Data Governance

PsyCloud separates authoring artifacts, immutable releases, participant sessions, telemetry, exports, and provider connectors. The goal is reproducible research with enough provenance to explain what a participant saw and how a dataset was derived.

What PsyCloud stores

Data class	Examples	Purpose
Account metadata	User email, name, auth tokens, OAuth accounts, workspace memberships	Researcher login, access control, and collaboration.
Workspace/project metadata	Workspaces, projects, studies, connector records	Organizing research and provider configuration.
Authoring state	Study drafts, revisions, IR, design recipe, semantics, asset index	Editing in Studio and preserving authoring history.
Releases	Bundles, manifest locks, runtime version, telemetry schema version, asset manifest	Immutable participant-facing study versions.
Assets	Uploaded images, audio, video, fonts, and metadata	Runtime delivery and reproducibility.
Participant records	Run links, sessions, pseudonymous subject ids, assignment objects, status, timestamps	Study entry, progress, completion, and provenance.
Telemetry	Ordered runtime event envelopes, cursors, errors	Data export, monitoring, replay, and debugging.
Derived data	Datasets, CSV/JSON/snapshot exports, QC summaries	Analysis and audit artifacts.
Recruitment data	Provider bindings, review queues, verdicts, webhooks	Prolific/MTurk lifecycle and payment/review workflows.

Participant identity

Hosted runs use a pseudonymous subjectId and a structured participantRef rather than requiring direct identifying information. External recruitment IDs and completion codes may be stored when a provider workflow needs them. If a study asks participants to type names, emails, health details, or other sensitive information, that data becomes part of the research payload and must be justified by the protocol.

Retention posture

Data	Current alpha posture
Bundles and release metadata	Retained indefinitely by default because runs depend on immutable release hashes.
Study drafts and revisions	Retained as authoring history unless an operator/self-host admin removes them.
Assets	Retained while referenced; orphan cleanup is configurable for storage backends.
Sessions and telemetry events	Retained by default for reproducibility, export, monitoring, and replay.
Ledger and counterbalance events	Retained as audit state for allocation and state-machine decisions.
Export artifacts	Temporary download artifacts should expire through object-storage lifecycle policy; keep institutional copies outside PsyCloud as needed.
Auth, verification, OAuth, and reset tokens	Short-lived by configuration.
Webhook receipts and error reports	Operational records with configurable cleanup in production deployments.

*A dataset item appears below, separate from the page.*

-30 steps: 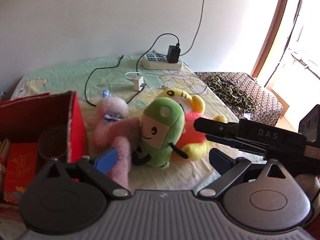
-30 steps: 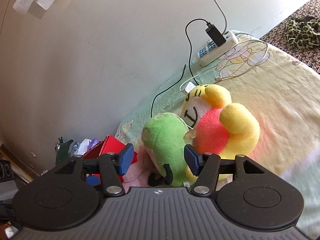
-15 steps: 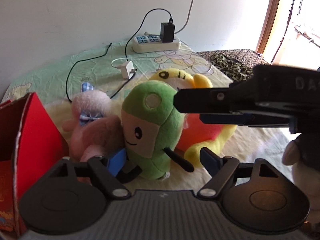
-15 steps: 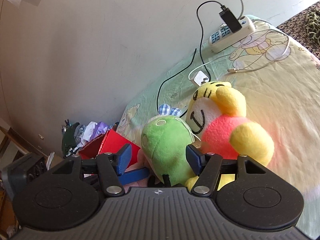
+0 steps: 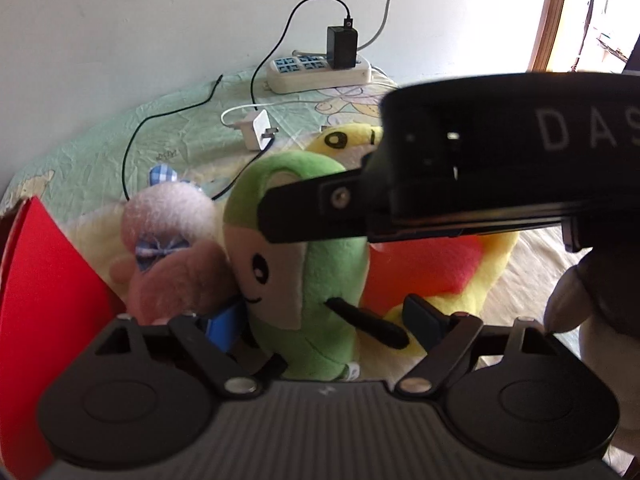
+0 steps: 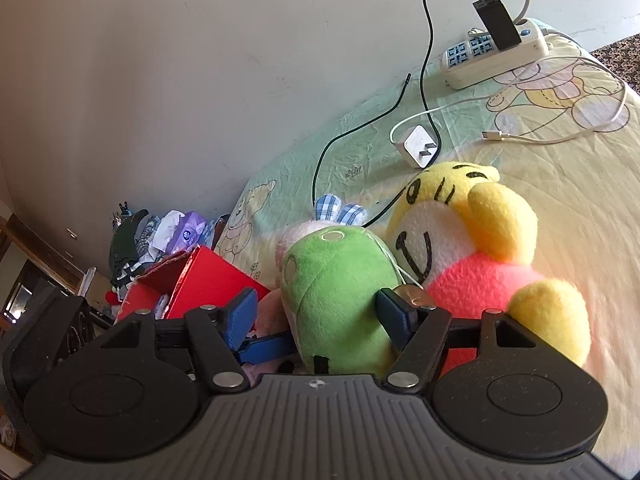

Deletion is not yet self-service

Alpha builds do not expose a general researcher-facing "delete run" or "delete session" UI. Hosted deletion is an operator process; self-hosted deletion is an administrator process. Plan consent language and institutional storage around that current limitation.

Export governance

Exports are derived from hosted run/session data. CSV is convenient for analysis, JSON preserves structure, and snapshots package enough provenance to audit the dataset later. Once downloaded, exports should be handled under your lab or institution's data-management plan.

Recommended practice:

Export only the run or session scope you need.
Store downloaded exports in approved institutional storage.
Keep the bundleHash, run id, export version, and analysis script with your analysis outputs.
Remove local copies that are no longer needed, especially when exports contain free-text or provider identifiers.

Self-hosting controls

Self-hosted deployments control their own database, storage bucket, secrets, allowed origins, email provider, OAuth provider credentials, and recruitment connector credentials. Production deployments should set explicit JWT secrets, explicit CORS origins, remote storage credentials when using S3/MinIO, and a storage lifecycle policy for temporary exports.